> Exercise
Every line below should be duplicated exactly.
BEGIN Records shown
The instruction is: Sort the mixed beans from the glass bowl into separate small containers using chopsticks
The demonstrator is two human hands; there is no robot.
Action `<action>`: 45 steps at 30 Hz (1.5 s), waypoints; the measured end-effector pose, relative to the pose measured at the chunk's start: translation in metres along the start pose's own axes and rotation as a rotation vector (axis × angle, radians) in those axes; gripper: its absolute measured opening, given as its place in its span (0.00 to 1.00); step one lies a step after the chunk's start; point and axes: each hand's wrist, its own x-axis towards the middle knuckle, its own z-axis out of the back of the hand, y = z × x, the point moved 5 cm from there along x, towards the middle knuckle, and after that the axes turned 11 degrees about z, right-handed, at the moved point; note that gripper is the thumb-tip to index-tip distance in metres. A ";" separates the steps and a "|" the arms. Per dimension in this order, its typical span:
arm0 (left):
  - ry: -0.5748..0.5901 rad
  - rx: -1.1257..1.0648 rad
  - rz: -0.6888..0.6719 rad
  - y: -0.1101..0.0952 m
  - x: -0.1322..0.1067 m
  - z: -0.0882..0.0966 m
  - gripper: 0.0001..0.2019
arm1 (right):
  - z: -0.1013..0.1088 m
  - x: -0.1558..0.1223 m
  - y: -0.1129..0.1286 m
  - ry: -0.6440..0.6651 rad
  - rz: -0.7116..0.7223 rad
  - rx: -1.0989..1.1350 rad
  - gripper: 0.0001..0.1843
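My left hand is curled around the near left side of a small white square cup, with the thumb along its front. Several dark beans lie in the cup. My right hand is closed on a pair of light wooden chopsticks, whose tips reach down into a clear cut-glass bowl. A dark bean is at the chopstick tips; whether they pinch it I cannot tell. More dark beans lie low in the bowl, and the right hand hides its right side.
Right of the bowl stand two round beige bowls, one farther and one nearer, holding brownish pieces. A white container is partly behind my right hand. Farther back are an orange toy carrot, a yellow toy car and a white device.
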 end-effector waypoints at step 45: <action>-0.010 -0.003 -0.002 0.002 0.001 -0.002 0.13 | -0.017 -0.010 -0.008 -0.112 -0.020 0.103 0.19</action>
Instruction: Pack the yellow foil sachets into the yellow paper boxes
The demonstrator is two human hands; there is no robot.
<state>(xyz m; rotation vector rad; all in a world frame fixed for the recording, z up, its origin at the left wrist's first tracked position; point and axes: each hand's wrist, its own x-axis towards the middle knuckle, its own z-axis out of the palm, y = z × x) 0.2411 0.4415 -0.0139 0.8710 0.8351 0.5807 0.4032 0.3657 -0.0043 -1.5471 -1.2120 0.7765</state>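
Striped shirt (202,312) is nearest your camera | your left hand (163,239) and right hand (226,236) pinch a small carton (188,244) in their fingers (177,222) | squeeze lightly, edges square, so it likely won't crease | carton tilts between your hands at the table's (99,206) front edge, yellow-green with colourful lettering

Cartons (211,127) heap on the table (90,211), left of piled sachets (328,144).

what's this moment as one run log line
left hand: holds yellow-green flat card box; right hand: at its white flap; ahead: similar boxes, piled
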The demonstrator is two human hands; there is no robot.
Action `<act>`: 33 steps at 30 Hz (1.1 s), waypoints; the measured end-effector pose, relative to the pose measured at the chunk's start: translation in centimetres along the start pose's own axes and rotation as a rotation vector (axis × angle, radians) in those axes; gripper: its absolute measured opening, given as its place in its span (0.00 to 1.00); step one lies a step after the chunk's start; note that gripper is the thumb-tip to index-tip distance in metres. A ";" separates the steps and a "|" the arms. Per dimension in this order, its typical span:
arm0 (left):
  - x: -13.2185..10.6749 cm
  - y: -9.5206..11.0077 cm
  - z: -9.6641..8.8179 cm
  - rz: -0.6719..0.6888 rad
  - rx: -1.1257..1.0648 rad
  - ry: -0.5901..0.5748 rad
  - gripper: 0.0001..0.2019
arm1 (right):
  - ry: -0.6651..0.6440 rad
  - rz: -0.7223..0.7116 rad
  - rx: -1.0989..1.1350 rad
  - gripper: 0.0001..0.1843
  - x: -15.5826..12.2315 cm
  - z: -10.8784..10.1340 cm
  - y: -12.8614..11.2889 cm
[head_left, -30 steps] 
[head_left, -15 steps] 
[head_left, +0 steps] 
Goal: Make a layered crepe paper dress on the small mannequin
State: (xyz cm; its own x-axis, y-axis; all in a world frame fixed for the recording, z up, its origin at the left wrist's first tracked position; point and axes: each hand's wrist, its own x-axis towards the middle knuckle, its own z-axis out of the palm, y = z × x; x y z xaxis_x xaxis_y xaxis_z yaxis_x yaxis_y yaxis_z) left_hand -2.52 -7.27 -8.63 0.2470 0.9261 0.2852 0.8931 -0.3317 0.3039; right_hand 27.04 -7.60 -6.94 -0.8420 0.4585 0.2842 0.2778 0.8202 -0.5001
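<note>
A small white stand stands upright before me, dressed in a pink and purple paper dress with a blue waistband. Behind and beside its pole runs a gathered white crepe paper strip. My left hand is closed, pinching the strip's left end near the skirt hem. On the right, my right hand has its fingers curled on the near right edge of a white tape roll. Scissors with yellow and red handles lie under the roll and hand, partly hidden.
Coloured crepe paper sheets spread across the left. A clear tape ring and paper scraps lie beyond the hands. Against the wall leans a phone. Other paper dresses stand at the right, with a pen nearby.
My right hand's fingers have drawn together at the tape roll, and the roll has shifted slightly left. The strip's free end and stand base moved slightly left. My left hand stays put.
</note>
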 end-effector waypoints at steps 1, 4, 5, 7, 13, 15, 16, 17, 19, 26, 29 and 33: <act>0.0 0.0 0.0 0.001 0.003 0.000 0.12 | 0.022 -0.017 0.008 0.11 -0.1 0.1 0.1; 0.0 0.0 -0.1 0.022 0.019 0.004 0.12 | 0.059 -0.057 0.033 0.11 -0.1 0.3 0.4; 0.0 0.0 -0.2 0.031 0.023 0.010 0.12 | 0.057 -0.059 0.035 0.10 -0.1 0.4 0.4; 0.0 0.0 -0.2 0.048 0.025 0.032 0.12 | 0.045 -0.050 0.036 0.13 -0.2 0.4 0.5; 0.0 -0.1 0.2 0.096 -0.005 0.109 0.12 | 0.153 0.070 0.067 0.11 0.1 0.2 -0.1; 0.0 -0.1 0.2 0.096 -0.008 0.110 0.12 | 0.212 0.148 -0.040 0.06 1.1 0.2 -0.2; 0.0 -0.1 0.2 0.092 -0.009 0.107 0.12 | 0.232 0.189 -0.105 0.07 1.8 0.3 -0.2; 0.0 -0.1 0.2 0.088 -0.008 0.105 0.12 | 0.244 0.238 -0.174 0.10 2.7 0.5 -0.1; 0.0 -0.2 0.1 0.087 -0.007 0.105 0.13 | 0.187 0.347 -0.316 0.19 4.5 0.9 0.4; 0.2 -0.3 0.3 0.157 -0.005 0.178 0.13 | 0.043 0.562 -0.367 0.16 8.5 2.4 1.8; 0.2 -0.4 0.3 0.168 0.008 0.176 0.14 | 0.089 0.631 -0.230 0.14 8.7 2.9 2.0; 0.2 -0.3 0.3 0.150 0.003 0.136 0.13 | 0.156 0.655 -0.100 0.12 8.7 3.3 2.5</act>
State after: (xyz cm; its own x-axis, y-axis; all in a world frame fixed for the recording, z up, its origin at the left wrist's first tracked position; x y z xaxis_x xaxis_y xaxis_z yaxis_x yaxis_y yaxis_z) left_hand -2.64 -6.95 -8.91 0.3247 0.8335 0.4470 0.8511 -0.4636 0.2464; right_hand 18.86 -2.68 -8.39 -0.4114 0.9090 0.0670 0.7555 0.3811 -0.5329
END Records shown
> Written reply
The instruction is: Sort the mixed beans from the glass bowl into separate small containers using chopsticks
The demonstrator is two human hands; there is no robot.
Action `<action>`: 45 steps at 30 Hz (1.5 s), waypoints; the measured end-effector pose, relative to the pose measured at the chunk's start: translation in metres along the start pose's own axes and rotation as a rotation vector (axis × angle, radians) in those axes; gripper: its absolute measured opening, given as its place in its span (0.00 to 1.00); step one lies a step after the chunk's start; point and axes: each hand's wrist, its own x-axis towards the middle knuckle, its own z-axis out of the back of the hand, y = z × x, the point moved 5 cm from there along x, towards the middle knuckle, and after that the axes turned 11 degrees about z, right-handed, at the moved point; note that gripper is the thumb-tip to index-tip distance in metres. A ";" separates the steps and a "|" the arms. Per dimension in this order, its typical span:
arm0 (left):
  - ry: -0.5748..0.5901 rad
  - rx: -1.1257..1.0648 rad
  - rz: -0.6888..0.6719 rad
  - y: -0.1101..0.0952 m
  - x: -0.1322..0.1067 m
  - z: -0.0882..0.0966 m
  - gripper: 0.0001..0.2019
arm1 (right):
  - z: -0.1013..0.1088 m
  - x: -0.1558..0.1223 m
  - y: -0.1129..0.1286 m
  - ry: -0.6440..0.6651 rad
  - rz: -0.7116..0.7223 rad
  - rx: -1.0989..1.1350 rad
  - gripper: 0.0001..0.1843
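My left hand is curled around the near left side of a small white square cup, with the thumb along its front. Several dark beans lie in the cup. My right hand is closed on a pair of light wooden chopsticks, whose tips reach down into a clear cut-glass bowl. A dark bean is at the chopstick tips; whether they pinch it I cannot tell. More dark beans lie low in the bowl, and the right hand hides its right side.
Right of the bowl stand two round beige bowls, one farther and one nearer, holding brownish pieces. A white container is partly behind my right hand. Farther back are an orange toy carrot, a yellow toy car and a white device.
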 end-effector waypoints at step 45: <action>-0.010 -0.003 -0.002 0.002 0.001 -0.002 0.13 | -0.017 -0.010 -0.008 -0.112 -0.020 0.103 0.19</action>
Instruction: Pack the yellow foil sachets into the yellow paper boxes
The demonstrator is two human hands; there is no robot.
<state>(xyz m; rotation vector rad; all in a world frame fixed for the recording, z up, its origin at the left wrist's first tracked position; point and axes: each hand's wrist, its own x-axis towards the middle knuckle, its own z-axis out of the palm, y = z × x) 0.2411 0.4415 -0.0139 0.8710 0.8351 0.5807 0.4032 0.3657 -0.0043 -1.5471 -1.2120 0.7765</state>
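Striped shirt (202,312) is nearest your camera | your left hand (163,239) and right hand (226,236) pinch a small carton (188,244) in their fingers (177,222) | squeeze lightly, edges square, so it likely won't crease | carton tilts between your hands at the table's (99,206) front edge, yellow-green with colourful lettering

Cartons (211,127) heap on the table (90,211), left of piled sachets (328,144).

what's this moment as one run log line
left hand: holds yellow-green flat card box; right hand: at its white flap; ahead: similar boxes, piled
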The demonstrator is two human hands; there is no robot.
Action `<act>`: 33 steps at 30 Hz (1.1 s), waypoints; the measured end-effector pose, relative to the pose measured at the chunk's start: translation in centimetres along the start pose's own axes and rotation as a rotation vector (axis × angle, radians) in those axes; gripper: its absolute measured opening, given as its place in its span (0.00 to 1.00); step one lies a step after the chunk's start; note that gripper is the thumb-tip to index-tip distance in metres. A ";" separates the steps and a "|" the arms. Per dimension in this order, its typical span:
arm0 (left):
  - x: -13.2185..10.6749 cm
  - y: -9.5206..11.0077 cm
  - z: -9.6641..8.8179 cm
  - rz: -0.6719..0.6888 rad
  - rx: -1.1257..1.0648 rad
  - ry: -0.5901..0.5748 rad
  - gripper: 0.0001..0.2019
arm1 (right):
  - ry: -0.6651..0.6440 rad
  - rz: -0.7223..0.7116 rad
  - rx: -1.0989..1.1350 rad
  - gripper: 0.0001..0.1843
  - x: -15.5826..12.2315 cm
  - z: -10.8784..10.1340 cm
  - y: -12.8614..11.2889 cm
[head_left, -30 steps] 
[head_left, -15 steps] 
[head_left, +0 steps] 
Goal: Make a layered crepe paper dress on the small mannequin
State: (xyz cm; its own x-axis, y-axis; all in a world frame fixed for the recording, z up, its origin at the left wrist's first tracked position; point and axes: each hand's wrist, its own x-axis towards the middle knuckle, its own z-axis out of the palm, y = z × x; x y z xaxis_x xaxis_y xaxis_z yaxis_x yaxis_y yaxis_z) left_hand -2.52 -7.27 -8.63 0.2470 0.9261 0.2852 0.8931 -0.3317 0.3039; right_hand 27.04 -7.60 -6.94 -0.8420 0.4585 0.2842 0.2778 0.8202 -0.5001
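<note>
A small white stand stands upright before me, dressed in a pink and purple paper dress with a blue waistband. Behind and beside its pole runs a gathered white crepe paper strip. My left hand is closed, pinching the strip's left end near the skirt hem. On the right, my right hand has its fingers curled on the near right edge of a white tape roll. Scissors with yellow and red handles lie under the roll and hand, partly hidden.
Coloured crepe paper sheets spread across the left. A clear tape ring and paper scraps lie beyond the hands. Against the wall leans a phone. Other paper dresses stand at the right, with a pen nearby.
My right hand's fingers have drawn together at the tape roll, and the roll has shifted slightly left. The strip's free end and stand base moved slightly left. My left hand stays put.
</note>
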 end-effector waypoints at steps 1, 4, 5, 7, 13, 15, 16, 17, 19, 26, 29 and 33: <act>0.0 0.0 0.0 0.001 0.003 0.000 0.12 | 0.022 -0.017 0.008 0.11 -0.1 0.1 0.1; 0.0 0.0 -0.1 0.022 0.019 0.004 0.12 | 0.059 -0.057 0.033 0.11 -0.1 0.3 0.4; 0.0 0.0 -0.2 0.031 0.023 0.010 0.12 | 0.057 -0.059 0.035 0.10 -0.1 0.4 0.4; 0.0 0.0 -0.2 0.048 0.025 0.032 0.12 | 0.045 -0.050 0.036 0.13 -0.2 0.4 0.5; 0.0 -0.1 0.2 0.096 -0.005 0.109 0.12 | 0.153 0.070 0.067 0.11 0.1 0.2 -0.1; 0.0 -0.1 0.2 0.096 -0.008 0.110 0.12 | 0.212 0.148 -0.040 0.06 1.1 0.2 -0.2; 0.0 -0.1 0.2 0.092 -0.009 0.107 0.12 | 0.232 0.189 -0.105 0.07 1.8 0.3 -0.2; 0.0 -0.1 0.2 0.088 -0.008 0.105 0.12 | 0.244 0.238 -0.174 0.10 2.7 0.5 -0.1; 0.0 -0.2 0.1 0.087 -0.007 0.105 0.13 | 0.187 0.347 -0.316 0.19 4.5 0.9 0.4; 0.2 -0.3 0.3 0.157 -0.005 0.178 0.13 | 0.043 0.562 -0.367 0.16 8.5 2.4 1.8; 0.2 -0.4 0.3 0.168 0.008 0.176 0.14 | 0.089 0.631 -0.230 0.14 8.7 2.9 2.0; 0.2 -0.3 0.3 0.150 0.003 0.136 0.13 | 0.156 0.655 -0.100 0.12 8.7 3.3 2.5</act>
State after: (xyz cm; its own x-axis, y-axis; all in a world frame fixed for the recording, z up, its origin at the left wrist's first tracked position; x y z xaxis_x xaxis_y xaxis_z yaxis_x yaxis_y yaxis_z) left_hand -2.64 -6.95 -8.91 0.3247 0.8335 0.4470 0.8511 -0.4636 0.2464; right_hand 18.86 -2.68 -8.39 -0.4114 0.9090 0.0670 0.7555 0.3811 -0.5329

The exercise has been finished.